* **What this task involves**: Every line of the data must be set down exactly as shown.

Stored dataset items:

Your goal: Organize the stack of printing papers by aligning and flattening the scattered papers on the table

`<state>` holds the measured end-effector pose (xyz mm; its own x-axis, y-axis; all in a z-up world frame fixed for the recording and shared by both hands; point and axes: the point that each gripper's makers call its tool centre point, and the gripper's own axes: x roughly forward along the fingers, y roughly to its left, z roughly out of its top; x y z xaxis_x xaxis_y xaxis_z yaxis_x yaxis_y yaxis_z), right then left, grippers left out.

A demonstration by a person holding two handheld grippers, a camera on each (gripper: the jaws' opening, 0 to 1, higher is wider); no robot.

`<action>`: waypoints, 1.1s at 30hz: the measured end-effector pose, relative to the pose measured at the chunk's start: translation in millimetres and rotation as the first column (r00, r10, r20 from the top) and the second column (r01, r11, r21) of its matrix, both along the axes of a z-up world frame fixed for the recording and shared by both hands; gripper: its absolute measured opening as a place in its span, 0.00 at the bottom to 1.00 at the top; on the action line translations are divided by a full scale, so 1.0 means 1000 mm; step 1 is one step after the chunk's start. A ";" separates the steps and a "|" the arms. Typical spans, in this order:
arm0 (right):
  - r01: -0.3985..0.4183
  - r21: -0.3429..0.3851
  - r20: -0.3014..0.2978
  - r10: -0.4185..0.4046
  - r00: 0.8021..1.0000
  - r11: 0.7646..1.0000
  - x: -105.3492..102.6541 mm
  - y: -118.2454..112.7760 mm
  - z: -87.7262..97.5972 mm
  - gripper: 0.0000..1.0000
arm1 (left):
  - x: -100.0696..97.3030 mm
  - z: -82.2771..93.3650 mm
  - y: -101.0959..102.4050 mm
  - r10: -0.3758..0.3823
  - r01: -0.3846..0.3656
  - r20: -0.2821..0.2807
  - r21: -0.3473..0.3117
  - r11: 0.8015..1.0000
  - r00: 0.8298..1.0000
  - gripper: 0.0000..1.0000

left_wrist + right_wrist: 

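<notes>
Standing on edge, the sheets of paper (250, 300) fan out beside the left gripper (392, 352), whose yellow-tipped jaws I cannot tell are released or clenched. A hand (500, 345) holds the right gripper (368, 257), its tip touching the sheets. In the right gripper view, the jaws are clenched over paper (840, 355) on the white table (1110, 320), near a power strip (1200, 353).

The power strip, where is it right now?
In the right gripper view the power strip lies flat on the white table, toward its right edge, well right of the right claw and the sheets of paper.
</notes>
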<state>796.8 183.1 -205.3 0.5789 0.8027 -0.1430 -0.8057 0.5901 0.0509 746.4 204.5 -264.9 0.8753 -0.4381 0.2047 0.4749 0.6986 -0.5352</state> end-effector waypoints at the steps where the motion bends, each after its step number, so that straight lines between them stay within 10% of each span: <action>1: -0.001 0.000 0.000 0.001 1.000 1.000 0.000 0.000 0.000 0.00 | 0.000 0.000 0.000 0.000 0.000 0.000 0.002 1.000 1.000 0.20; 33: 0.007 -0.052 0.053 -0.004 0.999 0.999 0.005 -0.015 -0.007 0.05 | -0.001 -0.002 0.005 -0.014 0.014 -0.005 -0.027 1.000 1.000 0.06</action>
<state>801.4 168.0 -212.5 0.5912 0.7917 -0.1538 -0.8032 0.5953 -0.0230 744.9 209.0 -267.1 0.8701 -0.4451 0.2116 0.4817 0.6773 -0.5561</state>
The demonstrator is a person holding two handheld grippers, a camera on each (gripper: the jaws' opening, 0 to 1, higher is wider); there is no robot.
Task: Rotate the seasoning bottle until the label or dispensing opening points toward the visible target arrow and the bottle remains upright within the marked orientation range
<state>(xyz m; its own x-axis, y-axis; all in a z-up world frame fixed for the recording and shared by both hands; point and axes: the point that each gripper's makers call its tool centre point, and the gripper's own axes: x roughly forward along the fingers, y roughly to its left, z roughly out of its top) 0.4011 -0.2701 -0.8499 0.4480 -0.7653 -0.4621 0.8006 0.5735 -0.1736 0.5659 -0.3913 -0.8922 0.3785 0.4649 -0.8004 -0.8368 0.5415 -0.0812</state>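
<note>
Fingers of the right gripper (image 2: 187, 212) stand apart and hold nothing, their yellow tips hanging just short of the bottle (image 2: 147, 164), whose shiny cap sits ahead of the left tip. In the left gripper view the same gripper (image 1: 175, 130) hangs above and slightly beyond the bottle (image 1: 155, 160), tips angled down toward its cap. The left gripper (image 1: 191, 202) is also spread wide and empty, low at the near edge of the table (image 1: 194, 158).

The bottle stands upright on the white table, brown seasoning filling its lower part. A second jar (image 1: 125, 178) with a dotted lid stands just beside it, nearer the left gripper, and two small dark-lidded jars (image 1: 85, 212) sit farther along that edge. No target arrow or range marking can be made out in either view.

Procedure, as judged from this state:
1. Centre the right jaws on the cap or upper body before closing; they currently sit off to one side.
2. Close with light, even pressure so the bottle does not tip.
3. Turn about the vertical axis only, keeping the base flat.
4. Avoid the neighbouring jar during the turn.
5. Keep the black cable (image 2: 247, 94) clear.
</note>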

* **Exercise output**:
Your goal: Organize the stack of printing papers by aligning and flattening the scattered papers on the table

`<state>` holds the measured end-effector pose (xyz mm; its own x-axis, y-axis; all in a z-up world frame fixed for the recording and shared by both hands; point and axes: the point that each gripper's makers call its tool centre point, and the gripper's own axes: x roughly forward along the fingers, y roughly to its left, z roughly out of its top; x y z xaxis_x xaxis_y xaxis_z yaxis_x yaxis_y yaxis_z), right then left, grippers left out.

A demonstration by a person holding two handheld grippers, a camera on each (gripper: the jaws' opening, 0 to 1, higher is wider); no robot.

`<action>`: waypoints, 1.1s at 30hz: the measured end-effector pose, relative to the pose measured at the chunk's start: translation in millimetres and rotation as the first column (r00, r10, r20 from the top) and the second column (r01, r11, r21) of its matrix, both along the axes of a z-up world frame fixed for the recording and shared by both hands; gripper: its absolute measured opening as a place in its span, 0.00 at the bottom to 1.00 at the top; on the action line translations are divided by a full scale, so 1.0 means 1000 mm; step 1 is one step after the chunk's start. A ";" separates the steps and a "|" the arms. Typical spans, in this order:
arm0 (right):
  - r01: -0.3985..0.4183
  - r21: -0.3429..0.3851
  - r20: -0.3014..0.2978
  - r10: -0.4185..0.4046
  - r00: 0.8021..1.0000
  - r11: 0.7646..1.0000
  - x: -105.3492..102.6541 mm
  - y: -118.2454..112.7760 mm
  - z: -87.7262..97.5972 mm
  - gripper: 0.0000..1.0000
arm1 (left):
  - x: -100.0696..97.3030 mm
  - z: -82.2771..93.3650 mm
  - y: -101.0959..102.4050 mm
  - r10: -0.3758..0.3823
  - r01: -0.3846..0.3656
  - r20: -0.2821..0.2807
  - r21: -0.3473..0.3117
  - r11: 0.8015..1.0000
  - r00: 0.8298..1.0000
  - gripper: 0.0000..1.0000

left_wrist + right_wrist: 

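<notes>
Standing on edge, the sheets of paper (250, 300) fan out beside the left gripper (392, 352), whose yellow-tipped jaws I cannot tell are released or clenched. A hand (500, 345) holds the right gripper (368, 257), its tip touching the sheets. In the right gripper view, the jaws are clenched over paper (840, 355) on the white table (1110, 320), near a power strip (1200, 353).

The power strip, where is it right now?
In the right gripper view the power strip lies flat on the white table, toward its right edge, well right of the right claw and the sheets of paper.
</notes>
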<state>796.8 183.1 -205.3 0.5789 0.8027 -0.1430 -0.8057 0.5901 0.0509 746.4 204.5 -264.9 0.8753 -0.4381 0.2047 0.4749 0.6986 -0.5352</state> end-effector waypoints at the steps where the motion bends, each after its step number, so that straight lines between them stay within 10% of each span: <action>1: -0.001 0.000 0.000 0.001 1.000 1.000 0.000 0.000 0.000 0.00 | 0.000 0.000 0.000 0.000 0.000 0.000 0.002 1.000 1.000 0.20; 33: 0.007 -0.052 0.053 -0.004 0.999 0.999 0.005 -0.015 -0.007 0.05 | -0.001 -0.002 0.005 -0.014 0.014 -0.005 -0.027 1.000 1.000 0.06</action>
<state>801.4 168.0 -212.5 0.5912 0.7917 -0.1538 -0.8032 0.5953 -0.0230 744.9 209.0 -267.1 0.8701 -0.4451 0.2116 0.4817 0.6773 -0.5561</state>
The demonstrator is a person holding two handheld grippers, a camera on each (gripper: the jaws' opening, 0 to 1, higher is wider); there is no robot.
Task: Rotate the seasoning bottle until the label or dispensing opening points toward the visible target arrow and the bottle remains upright within the marked orientation range
<state>(xyz m; its own x-axis, y-axis; all in a z-up world frame fixed for the recording and shared by both hands; point and axes: the point that each gripper's makers call its tool centre point, and the gripper's own axes: x roughly forward along the fingers, y roughly to its left, z roughly out of its top) 0.4011 -0.2701 -0.8499 0.4480 -0.7653 -0.4621 0.8006 0.5735 -0.1736 0.5659 -0.3913 -0.8922 0.3785 0.4649 -0.8004 -0.8368 0.5415 -0.0812</state>
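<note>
Fingers of the right gripper (image 2: 187, 212) stand apart and hold nothing, their yellow tips hanging just short of the bottle (image 2: 147, 164), whose shiny cap sits ahead of the left tip. In the left gripper view the same gripper (image 1: 175, 130) hangs above and slightly beyond the bottle (image 1: 155, 160), tips angled down toward its cap. The left gripper (image 1: 191, 202) is also spread wide and empty, low at the near edge of the table (image 1: 194, 158).

The bottle stands upright on the white table, brown seasoning filling its lower part. A second jar (image 1: 125, 178) with a dotted lid stands just beside it, nearer the left gripper, and two small dark-lidded jars (image 1: 85, 212) sit farther along that edge. No target arrow or range marking can be made out in either view.

Procedure, as judged from this state:
1. Centre the right jaws on the cap or upper body before closing; they currently sit off to one side.
2. Close with light, even pressure so the bottle does not tip.
3. Turn about the vertical axis only, keeping the base flat.
4. Avoid the neighbouring jar during the turn.
5. Keep the black cable (image 2: 247, 94) clear.
</note>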

The output is finished and nothing more is needed.